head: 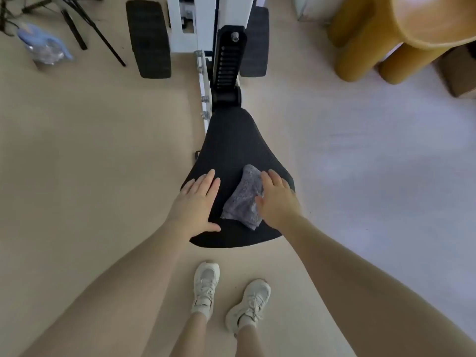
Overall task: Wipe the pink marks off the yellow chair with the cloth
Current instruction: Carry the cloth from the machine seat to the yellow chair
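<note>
Grey cloth [243,199] lies crumpled on the black seat [231,148]; right hand [277,199] rests on it, left hand [197,199] flat, fingers spread. Yellow chair [401,34] well apart.

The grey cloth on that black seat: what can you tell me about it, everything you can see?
The grey fuzzy cloth looks like soft terry or microfibre, crumpled and loosely folded into a rough oblong. It lies on the wide rear part of the black padded saddle-shaped seat, right of the seat's middle. The right hand rests flat on its right edge, fingers spread, not gripping. The left hand lies on the seat beside it, not touching it. No pink stains show on it.
</note>
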Motion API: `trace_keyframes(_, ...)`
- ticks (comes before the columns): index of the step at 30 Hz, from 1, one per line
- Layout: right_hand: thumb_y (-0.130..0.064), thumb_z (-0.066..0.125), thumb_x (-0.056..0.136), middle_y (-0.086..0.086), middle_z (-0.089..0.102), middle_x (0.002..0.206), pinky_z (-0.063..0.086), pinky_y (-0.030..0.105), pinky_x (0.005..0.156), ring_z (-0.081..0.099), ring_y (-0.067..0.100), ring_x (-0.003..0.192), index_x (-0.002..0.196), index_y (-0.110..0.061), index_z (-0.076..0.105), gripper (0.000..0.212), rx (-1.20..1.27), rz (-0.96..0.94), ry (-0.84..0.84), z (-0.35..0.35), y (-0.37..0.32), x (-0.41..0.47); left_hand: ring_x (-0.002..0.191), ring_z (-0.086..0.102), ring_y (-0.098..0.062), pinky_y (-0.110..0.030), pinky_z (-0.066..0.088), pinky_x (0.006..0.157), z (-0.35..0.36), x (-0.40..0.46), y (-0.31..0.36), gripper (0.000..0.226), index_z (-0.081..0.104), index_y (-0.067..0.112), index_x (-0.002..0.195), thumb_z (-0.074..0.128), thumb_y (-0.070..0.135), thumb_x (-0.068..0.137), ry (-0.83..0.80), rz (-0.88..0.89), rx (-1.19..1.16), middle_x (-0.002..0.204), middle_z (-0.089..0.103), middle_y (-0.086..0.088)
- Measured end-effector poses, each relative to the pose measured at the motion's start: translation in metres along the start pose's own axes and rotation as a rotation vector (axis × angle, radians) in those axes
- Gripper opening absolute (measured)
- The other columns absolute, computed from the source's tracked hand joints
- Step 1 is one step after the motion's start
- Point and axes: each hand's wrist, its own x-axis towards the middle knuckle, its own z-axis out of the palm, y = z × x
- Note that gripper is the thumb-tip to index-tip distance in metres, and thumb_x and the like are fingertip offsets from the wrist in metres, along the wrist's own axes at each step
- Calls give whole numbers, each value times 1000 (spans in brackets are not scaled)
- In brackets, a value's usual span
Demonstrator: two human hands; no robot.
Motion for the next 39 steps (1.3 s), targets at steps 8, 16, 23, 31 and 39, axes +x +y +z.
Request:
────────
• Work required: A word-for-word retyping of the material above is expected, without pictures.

• Answer area:
head: 
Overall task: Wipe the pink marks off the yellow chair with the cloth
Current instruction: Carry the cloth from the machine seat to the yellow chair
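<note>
Grey cloth [243,199] lies crumpled on the black seat [231,148]; right hand [277,199] rests on it, left hand [197,199] flat, fingers spread. Yellow chair [401,34] well apart.

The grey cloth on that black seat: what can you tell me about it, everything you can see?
The grey fuzzy cloth looks like soft terry or microfibre, crumpled and loosely folded into a rough oblong. It lies on the wide rear part of the black padded saddle-shaped seat, right of the seat's middle. The right hand rests flat on its right edge, fingers spread, not gripping. The left hand lies on the seat beside it, not touching it. No pink stains show on it.
</note>
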Motion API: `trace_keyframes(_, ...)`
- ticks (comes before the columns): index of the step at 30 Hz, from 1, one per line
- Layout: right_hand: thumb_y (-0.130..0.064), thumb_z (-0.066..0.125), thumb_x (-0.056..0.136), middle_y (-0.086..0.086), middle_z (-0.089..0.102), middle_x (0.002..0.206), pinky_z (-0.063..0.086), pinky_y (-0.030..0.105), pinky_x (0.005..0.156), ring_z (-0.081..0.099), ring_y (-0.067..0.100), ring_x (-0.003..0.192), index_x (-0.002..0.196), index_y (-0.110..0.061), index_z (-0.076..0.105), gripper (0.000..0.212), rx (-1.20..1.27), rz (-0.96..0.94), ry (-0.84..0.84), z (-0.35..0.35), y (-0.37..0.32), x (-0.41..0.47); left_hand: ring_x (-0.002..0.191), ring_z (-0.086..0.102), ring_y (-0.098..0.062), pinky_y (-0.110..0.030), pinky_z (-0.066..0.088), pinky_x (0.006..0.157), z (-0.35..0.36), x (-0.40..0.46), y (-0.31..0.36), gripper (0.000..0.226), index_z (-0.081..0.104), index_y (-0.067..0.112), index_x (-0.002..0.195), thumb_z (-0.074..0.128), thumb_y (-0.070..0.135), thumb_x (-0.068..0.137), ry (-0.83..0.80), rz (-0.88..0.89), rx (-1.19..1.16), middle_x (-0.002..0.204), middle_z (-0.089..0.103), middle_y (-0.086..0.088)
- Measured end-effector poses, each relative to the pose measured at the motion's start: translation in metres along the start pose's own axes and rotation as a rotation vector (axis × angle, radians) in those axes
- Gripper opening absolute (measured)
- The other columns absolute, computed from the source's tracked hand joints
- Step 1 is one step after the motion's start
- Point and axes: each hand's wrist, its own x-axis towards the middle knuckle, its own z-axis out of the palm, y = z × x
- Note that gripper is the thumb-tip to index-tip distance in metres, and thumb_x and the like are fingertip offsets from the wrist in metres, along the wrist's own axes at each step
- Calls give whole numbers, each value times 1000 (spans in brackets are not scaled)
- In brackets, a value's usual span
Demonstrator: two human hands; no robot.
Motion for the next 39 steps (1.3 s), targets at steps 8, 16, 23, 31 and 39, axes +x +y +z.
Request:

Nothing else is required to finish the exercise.